Human loneliness is indication that the person is not home; or that the human person has something within that this world is unable to fill. The human person was designed for life in another world:

“If I find in myself a desire which no experience in this world can satisfy, the most probable explanation is that I was made for another world” (MC 3.10)

“How could an idiotic universe have produced creatures whose dreams are so much stronger, better, subtler than itself? …Do fish complain of the sea for being wet?…If you really are the product of a materialistic universe, how is it that you don’t feel at home here” (Encounter with Light)

“Our lifelong nostalgia, our longing to be reunited with something in the universe from which we feel cut off, to be on the inside of some door which we have always seen from the outside, is no mere neurotic fancy, but the truest index of our real situation” (Transposition, c. 2)

Providing for the person's longing/hunger means searching for truth, however uncomfortable:

“In religion, as in war and everything else, comfort is the one thing that you cannot get by looking for it. If you look for truth, you may find comfort in the end: if you look for comfort you will not get either comfort or truth — only soft soap and wishful thinking to begin with and, in the end, despair” (MC 1.5)

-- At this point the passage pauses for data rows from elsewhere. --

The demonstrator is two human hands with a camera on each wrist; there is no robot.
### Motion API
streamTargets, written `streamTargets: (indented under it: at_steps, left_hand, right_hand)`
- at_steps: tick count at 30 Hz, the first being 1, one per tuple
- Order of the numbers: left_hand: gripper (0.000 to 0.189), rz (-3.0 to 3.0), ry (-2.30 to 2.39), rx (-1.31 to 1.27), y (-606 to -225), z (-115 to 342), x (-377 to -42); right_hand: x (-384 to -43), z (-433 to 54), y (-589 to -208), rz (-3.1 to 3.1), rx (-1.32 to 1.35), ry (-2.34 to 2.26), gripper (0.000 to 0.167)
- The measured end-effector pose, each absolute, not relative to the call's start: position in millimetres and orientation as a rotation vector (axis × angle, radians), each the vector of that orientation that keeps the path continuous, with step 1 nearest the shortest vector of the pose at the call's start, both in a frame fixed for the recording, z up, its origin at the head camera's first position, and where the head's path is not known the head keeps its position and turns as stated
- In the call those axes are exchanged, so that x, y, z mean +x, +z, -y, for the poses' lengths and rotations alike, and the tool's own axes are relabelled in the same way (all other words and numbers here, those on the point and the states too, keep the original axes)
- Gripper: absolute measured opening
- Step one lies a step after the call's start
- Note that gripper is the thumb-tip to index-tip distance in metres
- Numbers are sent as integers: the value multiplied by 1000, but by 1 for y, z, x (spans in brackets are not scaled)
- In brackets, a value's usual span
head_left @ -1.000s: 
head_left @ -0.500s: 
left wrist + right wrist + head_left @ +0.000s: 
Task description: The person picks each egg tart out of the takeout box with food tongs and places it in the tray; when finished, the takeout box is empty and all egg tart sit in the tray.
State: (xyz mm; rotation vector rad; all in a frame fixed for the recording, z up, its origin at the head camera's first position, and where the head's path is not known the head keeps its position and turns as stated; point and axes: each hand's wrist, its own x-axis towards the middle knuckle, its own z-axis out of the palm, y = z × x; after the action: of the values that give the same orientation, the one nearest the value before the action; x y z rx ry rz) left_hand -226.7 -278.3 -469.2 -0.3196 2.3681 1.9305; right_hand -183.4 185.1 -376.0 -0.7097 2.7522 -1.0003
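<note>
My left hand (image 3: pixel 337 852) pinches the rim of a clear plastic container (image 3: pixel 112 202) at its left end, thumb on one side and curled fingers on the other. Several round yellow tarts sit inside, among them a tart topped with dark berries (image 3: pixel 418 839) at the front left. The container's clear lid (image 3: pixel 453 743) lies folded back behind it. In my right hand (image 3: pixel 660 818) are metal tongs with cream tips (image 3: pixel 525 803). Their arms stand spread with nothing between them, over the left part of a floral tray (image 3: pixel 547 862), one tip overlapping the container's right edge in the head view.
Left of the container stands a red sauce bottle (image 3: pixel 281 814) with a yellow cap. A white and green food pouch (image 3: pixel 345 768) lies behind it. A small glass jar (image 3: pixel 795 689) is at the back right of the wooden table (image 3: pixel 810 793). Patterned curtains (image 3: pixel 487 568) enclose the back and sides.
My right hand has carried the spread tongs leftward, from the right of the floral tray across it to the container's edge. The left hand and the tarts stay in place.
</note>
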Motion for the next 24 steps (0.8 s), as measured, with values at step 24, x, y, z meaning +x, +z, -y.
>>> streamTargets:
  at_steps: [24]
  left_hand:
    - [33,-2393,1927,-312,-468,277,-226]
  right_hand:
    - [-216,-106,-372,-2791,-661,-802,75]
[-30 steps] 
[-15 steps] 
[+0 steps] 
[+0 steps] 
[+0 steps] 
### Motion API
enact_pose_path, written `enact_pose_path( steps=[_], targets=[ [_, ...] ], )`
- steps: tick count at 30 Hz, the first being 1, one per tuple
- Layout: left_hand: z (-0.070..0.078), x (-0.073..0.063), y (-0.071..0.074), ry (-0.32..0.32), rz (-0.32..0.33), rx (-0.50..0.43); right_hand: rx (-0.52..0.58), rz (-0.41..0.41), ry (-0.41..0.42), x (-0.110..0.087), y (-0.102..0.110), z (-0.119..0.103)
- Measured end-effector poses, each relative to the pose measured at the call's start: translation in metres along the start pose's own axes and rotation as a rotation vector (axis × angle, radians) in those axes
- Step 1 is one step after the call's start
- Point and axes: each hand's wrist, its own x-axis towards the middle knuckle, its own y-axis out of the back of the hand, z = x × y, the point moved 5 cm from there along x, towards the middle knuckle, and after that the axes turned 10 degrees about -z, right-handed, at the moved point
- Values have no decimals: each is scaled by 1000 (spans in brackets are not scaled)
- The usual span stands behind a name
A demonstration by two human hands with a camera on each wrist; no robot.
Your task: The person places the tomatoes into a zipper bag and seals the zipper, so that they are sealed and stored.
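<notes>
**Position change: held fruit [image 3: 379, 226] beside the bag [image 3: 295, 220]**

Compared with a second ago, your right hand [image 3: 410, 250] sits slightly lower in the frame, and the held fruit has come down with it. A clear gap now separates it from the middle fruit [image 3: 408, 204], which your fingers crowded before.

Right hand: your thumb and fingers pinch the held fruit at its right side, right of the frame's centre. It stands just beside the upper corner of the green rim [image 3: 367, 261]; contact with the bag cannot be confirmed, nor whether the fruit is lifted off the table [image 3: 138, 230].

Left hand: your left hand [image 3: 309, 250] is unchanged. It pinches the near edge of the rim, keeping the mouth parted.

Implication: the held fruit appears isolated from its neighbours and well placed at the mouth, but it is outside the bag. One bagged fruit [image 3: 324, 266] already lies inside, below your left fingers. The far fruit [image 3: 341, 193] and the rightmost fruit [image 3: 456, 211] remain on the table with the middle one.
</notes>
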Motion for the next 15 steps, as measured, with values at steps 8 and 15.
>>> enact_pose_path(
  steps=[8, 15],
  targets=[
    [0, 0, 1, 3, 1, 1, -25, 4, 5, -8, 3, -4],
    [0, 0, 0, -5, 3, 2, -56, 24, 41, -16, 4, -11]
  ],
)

Pursuing that which answers the person's longing is the essence of religion:

“The essence of religion, in my view, is the thirst for an end higher than natural ends; the finite self’s desire for, and acquiescence in, and self-rejection in favour of, an object wholly good and wholly good for it. That the self-rejection will turn out to be also a self-finding, that bread cast upon the waters will be found after many days, that to die is to live — these are sacred paradoxes of which the human race must not be told too soon” (“Christian Reply to Professor Price”) 

Am I an I? "And presently you begin to wonder whether you are yet, in any full sense, a person at all; whether you are entitled to call yourself ‘I’ (it is a sacred name). In that way, the process is like being psycho-analysed, only cheaper—I mean, in dollars; in some other ways it may be more costly. You find that what you called yourself is only a thin film on the surface of an unsounded and dangerous sea. But not merely dangerous. Radiant things, delights and inspirations, come to the surface as well as snarling resentments and nagging lusts. One’s ordinary self is, then, a mere facade. There’s a huge area out of sight behind it.." ("The Seeing Eye")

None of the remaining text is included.